# Prompt
The required output consists solely of the lines from the top of the listing through the line containing "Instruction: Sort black", transcribed exactly.

# Provided data
◇ ◇ ◇ ◇
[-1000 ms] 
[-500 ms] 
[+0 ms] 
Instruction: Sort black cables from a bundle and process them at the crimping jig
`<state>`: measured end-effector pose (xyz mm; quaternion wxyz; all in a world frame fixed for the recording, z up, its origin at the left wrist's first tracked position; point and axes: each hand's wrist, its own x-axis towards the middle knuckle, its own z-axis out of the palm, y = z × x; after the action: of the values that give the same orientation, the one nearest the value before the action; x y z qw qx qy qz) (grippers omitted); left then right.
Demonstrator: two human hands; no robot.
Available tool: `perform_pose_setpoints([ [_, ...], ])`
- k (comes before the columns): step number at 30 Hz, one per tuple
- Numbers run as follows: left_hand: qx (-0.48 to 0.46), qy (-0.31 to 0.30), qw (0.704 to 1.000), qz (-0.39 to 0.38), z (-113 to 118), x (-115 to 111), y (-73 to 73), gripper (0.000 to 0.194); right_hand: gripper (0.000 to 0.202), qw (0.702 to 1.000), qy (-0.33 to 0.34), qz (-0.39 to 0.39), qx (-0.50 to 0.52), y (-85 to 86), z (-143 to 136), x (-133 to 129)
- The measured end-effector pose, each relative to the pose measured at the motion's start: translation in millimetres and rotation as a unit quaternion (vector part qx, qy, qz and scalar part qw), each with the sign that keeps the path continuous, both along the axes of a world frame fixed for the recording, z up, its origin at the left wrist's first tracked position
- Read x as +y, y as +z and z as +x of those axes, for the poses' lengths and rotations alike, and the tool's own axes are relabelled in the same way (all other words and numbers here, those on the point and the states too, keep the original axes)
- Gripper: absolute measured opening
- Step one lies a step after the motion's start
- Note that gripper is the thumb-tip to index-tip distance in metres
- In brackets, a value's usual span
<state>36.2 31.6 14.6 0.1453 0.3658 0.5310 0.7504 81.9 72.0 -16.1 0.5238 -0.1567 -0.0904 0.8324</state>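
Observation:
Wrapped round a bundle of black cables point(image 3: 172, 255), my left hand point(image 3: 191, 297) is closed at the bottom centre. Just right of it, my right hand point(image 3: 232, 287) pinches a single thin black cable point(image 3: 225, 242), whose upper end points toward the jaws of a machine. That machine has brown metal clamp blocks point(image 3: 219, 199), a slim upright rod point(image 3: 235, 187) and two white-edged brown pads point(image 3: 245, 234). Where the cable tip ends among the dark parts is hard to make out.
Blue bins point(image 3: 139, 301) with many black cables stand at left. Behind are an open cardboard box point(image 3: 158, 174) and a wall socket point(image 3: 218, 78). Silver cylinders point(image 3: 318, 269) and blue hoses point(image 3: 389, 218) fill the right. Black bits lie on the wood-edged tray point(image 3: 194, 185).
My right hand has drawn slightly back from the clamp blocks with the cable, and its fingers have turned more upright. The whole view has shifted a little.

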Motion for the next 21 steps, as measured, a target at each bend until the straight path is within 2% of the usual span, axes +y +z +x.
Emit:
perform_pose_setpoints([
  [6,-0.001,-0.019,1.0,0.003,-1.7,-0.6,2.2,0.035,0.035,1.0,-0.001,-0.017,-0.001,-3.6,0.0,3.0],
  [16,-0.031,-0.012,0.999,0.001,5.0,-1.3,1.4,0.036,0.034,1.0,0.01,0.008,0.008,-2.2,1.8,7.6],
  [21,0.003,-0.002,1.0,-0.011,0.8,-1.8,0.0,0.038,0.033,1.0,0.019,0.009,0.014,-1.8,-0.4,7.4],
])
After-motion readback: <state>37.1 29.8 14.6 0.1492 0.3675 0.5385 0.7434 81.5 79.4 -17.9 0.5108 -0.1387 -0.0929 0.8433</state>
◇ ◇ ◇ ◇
# Written response
[-1000 ms] 
[-500 ms] 
[+0 ms] 
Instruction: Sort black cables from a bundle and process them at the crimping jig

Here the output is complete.